Notes to Consolidated Financial Statements (continued)
(Tabular amounts in thousands of U.S. dollars, except per share amounts)
Years ended December 31, 2000, 1999 and 1998
- - --------------------------------------------------------------------------------
12. RELATED PARTY TRANSACTIONS (CONTINUED):
On December 29, 2000, the Company entered into an agreement with BMO
that amended certain terms of the April 30, 1998 technology license
agreement. The amended grants BMO the right to act as a service
bureau, including sublicensing and hosting, in relation to the
Company's financial service platform, comprising the banking and
brokerage modules as well as the LiveClips aggregation and Spyonit
alerts products. BMO is restricted to providing these services to
financial institutions carrying on business anywhere in North America
and having a total asset value of less than $20 billion. In return,
BMO has agreed to pay a monthly royalty fee based on the number of
end users. The Company has recognized royalty revenue in the amount
of $1,300,000 related to a non-refundable royalty prepayment. In
addition, BMO shall pay the Company for maintenance fees based on a
fixed percentage of royalties related to activated end users.
(b) On June 1, 1999, the Company entered into a subscription agreement
with Bank of America, NA ("BA") and a technology licensing agreement
with an affiliate of BA. Pursuant to the subscription agreement, BA
subscribed for 541,790 common shares of the Company for $2,000,000.

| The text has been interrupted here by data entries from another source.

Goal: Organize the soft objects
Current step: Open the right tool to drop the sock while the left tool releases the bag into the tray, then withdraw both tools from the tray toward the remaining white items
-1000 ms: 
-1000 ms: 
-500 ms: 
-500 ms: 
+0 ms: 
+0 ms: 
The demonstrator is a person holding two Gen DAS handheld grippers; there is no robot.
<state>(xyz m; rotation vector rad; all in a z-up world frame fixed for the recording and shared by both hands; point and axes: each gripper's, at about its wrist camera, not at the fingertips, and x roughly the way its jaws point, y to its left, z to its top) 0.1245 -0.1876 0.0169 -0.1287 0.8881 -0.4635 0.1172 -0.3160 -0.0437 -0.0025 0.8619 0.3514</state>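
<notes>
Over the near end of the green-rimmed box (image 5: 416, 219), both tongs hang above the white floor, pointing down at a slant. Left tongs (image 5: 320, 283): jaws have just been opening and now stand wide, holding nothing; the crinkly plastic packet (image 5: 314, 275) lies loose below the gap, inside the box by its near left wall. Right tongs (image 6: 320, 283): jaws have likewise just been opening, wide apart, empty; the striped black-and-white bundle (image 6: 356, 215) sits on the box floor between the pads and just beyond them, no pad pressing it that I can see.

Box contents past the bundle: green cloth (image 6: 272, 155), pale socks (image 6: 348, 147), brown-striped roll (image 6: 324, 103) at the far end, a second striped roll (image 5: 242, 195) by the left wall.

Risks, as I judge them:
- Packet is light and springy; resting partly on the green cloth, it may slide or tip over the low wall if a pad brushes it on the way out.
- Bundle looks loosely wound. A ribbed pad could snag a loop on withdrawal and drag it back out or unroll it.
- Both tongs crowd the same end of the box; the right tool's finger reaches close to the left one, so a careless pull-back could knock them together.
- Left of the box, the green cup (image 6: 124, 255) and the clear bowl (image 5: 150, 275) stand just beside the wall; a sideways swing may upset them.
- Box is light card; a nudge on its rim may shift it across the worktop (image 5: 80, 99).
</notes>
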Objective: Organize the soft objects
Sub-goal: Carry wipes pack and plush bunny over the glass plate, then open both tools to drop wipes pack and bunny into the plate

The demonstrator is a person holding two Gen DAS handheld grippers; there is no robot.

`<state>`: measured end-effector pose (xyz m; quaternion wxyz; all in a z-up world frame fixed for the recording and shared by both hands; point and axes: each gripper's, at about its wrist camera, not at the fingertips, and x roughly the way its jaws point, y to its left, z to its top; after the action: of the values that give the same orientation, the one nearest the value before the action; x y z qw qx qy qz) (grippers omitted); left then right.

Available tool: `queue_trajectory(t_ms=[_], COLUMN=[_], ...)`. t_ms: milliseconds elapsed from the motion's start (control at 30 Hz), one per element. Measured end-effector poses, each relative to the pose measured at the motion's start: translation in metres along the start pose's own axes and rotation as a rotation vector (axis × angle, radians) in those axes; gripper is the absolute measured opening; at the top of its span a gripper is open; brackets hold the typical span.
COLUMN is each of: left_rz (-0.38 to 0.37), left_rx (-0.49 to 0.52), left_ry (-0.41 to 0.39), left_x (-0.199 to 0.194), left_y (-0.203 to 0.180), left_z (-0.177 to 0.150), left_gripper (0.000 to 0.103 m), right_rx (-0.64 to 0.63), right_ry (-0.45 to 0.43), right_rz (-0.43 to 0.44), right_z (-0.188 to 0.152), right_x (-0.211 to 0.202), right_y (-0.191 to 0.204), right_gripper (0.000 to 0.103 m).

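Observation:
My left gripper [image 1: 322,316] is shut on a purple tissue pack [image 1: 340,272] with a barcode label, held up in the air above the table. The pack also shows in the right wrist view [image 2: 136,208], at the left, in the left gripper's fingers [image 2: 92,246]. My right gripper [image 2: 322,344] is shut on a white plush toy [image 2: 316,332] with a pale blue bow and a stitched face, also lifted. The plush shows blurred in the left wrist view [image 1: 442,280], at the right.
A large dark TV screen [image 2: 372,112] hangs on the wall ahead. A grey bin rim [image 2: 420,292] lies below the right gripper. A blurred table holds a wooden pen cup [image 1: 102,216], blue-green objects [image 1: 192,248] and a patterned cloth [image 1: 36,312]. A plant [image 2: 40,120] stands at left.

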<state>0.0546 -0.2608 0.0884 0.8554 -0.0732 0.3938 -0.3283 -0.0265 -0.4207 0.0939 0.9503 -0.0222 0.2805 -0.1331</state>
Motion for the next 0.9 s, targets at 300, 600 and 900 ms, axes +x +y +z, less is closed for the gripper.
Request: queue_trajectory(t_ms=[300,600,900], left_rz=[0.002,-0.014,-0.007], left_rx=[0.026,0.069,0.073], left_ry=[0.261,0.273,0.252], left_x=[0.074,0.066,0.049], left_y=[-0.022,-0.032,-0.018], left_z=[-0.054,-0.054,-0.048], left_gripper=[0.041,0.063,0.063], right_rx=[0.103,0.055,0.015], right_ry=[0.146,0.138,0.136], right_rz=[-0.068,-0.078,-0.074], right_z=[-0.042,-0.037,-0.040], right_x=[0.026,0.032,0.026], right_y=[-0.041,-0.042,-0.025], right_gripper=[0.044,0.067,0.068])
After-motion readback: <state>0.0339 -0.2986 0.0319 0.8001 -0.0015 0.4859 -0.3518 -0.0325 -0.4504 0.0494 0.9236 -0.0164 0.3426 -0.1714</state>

The subscription agreement also stipulated that BA would
unconditionally subscribe for an additional 541,790 common shares on
February 1, 2000 for $2,000,000. BA subscribed for the 541,790
additional common shares in October 1999 as a result of the Company
attracting additional equity investors at that time. On August 2,
1999, an Option and Subscription Amending Agreement was entered into
which granted BA the option to acquire a further 2,116,420 common
shares for an aggregate subscription price of $8,243,456. BA
exercised this option in October 1999.
The technology license agreement provides for a fixed license fee to
be paid to the Company over a 20-month period commencing on June 1,
1999, in exchange for the delivery of specific products over the term
of the agreement and for a license of all technology developed during
the license period. The license fee has been recognized over the term
of the contract commencing upon the delivery of the first product. As
at December 31, 2000, the Company has delivered all the software
products specified in the agreement. BA has an option to extend this
agreement for consecutive one-year terms at the end of the 20-month
term. The Company has also contracted with BA to provide consulting
fees at commercial rates. As at December 31, 2000 and 1999, BA owned
approximately 8.2% and 10.9%, respectively, of the Company's
outstanding common shares.
F-27
724 SOLUTIONS INC.
Notes to Consolidated Financial Statements (continued)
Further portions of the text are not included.